Di conseguenza, TND si è limitato a mimare la mania sinistroide di irridere i “sempliciotti” (webeti ecc…), ponendo però una riflessione più profonda sulle cause per cui il cittadino medio sia diventato così credulo e abbindolabile, soprattutto in un Paese come l’Italia dove l’istruzione ha sempre avuto un marcato orientamento politico (e quindi certe certe domande dovrebbe porsele in primis la “sinistra”).
Al di là ancora dei sociologismi, il problema si riflette su un livello superiore, se pensiamo che accanto a fake news l’altra formula magica anti-trumpiana è stata “post-verità”: quasi che in decenni di decostruzionismo e studies l’idea di verità non sia stata ridotta dall’accademia a “concetto euro-occidentale profondamente radicato nell’illuminismo”, per citare la lettera aperta di alcuni universitari californiani stilata allo scopo di designare la veritas quale “strumento del suprematismo bianco”.
Per l’appunto: Quid est veritas? Con queste premesse qualsiasi intervento atto al contrasto delle fake news non può che tradursi in una catastrofe per la libertà di parola (pensiamo alle proposte di reclusione da 6 mesi a 3 anni): gli stessi che usano la dialettica come grimaldello per scardinare qualsiasi istituzione vorrebbero al contempo porre un limite legislativo alla corrosività della critica (perché tutto può essere messo in discussione, tranne il fideismo degli infedeli).
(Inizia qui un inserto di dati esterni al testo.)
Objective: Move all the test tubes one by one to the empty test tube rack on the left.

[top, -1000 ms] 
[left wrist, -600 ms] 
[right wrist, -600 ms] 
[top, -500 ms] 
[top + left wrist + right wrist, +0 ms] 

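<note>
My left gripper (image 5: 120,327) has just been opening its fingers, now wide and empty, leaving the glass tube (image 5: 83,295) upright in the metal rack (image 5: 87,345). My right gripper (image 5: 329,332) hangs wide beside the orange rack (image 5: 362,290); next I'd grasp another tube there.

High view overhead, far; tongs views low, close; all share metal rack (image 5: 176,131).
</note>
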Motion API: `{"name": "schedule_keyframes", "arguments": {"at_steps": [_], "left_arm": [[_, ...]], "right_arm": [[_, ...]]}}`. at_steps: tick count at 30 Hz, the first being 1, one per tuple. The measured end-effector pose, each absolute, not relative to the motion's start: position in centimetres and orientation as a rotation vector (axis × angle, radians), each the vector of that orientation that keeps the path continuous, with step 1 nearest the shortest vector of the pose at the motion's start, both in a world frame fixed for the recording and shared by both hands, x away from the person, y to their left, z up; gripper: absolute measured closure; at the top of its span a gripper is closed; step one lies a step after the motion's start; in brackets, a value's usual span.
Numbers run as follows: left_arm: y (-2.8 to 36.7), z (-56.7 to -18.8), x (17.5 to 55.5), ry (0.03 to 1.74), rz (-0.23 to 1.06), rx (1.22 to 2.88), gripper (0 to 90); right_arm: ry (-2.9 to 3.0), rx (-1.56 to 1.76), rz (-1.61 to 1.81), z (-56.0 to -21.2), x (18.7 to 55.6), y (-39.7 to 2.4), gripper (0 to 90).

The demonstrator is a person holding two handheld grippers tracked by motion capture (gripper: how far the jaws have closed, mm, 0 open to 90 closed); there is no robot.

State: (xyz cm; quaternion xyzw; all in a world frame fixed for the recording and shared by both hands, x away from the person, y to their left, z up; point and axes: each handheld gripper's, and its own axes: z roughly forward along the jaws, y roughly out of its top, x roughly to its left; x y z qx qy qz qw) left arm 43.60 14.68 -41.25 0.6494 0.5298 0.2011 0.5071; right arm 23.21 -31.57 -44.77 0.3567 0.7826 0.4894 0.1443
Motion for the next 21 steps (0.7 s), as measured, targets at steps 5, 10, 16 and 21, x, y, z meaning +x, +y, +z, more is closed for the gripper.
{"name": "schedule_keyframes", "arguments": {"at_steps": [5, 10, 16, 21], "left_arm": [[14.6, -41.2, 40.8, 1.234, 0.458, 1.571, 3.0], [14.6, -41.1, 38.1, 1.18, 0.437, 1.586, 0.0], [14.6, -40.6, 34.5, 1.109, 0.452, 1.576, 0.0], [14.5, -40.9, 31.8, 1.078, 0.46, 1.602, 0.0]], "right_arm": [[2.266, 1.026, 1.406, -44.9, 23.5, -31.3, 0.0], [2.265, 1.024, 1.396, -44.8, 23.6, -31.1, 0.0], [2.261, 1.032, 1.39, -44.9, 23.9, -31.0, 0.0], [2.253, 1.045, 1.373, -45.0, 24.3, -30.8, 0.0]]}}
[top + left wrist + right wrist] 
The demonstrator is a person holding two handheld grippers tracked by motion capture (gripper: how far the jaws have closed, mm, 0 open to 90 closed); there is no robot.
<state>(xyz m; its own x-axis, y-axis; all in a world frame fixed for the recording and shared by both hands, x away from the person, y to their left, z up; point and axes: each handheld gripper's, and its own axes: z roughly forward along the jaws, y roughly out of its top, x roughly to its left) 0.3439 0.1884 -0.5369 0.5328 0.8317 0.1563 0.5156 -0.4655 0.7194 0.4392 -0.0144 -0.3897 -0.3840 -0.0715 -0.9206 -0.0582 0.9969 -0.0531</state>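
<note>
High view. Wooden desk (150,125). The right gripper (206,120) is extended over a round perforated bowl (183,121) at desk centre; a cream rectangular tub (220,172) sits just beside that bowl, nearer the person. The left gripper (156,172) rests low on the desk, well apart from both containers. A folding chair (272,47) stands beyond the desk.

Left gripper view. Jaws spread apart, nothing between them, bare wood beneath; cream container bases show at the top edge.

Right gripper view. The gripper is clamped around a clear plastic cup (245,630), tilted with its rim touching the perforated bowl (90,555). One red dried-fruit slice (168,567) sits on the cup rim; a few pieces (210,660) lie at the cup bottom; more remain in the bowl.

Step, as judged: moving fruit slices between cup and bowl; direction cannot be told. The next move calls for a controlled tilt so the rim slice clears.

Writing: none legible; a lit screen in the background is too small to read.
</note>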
In tutto ciò, lo sfortunato Horner si è resto strumento (inconsapevole?) di un esteso progetto di censura che comincia a prendere forma in maniera definitiva: come se gli “imbonitori” ora chiedessero di mettere in galera quelli che si sono lasciati appunto “imbonire”. Come sempre, Piscis primum a capite foetet: le fake news sono un progetto nato per ridicolizzare il proprio avversario politico che tuttavia, avendo sortito effetto contrario, ora vengono addebitate a coloro i quali le hanno dovute “subire”. Una artefatta epidemia psichica curata col lockdown delle menti, soluzione ormai valevole per qualsiasi “campo”.